* Required action *
Every line containing the word "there" is to be copied from the data below.

* Material provided *
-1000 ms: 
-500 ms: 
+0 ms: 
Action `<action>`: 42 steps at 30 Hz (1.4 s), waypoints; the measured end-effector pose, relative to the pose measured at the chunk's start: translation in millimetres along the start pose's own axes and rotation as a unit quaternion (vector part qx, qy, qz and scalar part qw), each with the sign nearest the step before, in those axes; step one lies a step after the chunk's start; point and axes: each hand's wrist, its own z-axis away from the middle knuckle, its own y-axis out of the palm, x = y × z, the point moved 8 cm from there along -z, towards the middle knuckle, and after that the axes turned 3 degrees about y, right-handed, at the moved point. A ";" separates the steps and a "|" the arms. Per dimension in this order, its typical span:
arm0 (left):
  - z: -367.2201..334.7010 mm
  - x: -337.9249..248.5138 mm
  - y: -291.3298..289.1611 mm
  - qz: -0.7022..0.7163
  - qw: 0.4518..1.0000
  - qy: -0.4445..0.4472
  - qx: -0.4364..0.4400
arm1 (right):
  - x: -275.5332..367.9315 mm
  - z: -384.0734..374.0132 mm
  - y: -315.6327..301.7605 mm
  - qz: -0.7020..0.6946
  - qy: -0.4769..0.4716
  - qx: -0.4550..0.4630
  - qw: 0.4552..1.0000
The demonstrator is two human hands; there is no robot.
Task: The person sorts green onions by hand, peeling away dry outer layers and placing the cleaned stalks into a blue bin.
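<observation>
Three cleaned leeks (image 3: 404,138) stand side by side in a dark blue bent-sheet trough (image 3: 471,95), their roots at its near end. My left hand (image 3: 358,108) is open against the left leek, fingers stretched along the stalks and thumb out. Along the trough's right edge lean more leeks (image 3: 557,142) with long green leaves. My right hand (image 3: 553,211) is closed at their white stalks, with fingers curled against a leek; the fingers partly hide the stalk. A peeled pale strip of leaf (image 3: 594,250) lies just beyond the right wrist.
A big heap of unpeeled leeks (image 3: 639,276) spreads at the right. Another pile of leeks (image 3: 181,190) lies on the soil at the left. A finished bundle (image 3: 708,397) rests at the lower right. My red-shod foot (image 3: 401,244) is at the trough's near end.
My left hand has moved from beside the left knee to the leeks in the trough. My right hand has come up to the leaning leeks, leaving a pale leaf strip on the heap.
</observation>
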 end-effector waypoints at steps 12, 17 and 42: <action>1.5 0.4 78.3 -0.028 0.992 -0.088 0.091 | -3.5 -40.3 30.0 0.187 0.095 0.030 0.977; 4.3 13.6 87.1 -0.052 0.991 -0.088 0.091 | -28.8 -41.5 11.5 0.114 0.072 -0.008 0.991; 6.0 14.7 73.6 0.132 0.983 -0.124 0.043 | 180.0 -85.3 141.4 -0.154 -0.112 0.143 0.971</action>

* Problem solution *
Action `<action>`: 42 steps at 30 Hz (1.4 s), waypoints; the measured end-effector pose, relative to the pose measured at the chunk's start: translation in millimetres along the start pose's own axes and rotation as a unit quaternion (vector part qx, qy, qz and scalar part qw), each with the sign nearest the step before, in those axes; step one lies a step after the chunk's start; point and axes: each hand's wrist, its own z-axis away from the middle knuckle, its own y-axis out of the palm, x = y × z, the point moved 8 cm from there along -z, towards the middle knuckle, and after that the axes turned 3 degrees about y, right-handed, at the moved point. A ";" separates the steps and a "|" the arms. Per dimension in this order, its typical span:
The demonstrator is two human hands; there is no robot.

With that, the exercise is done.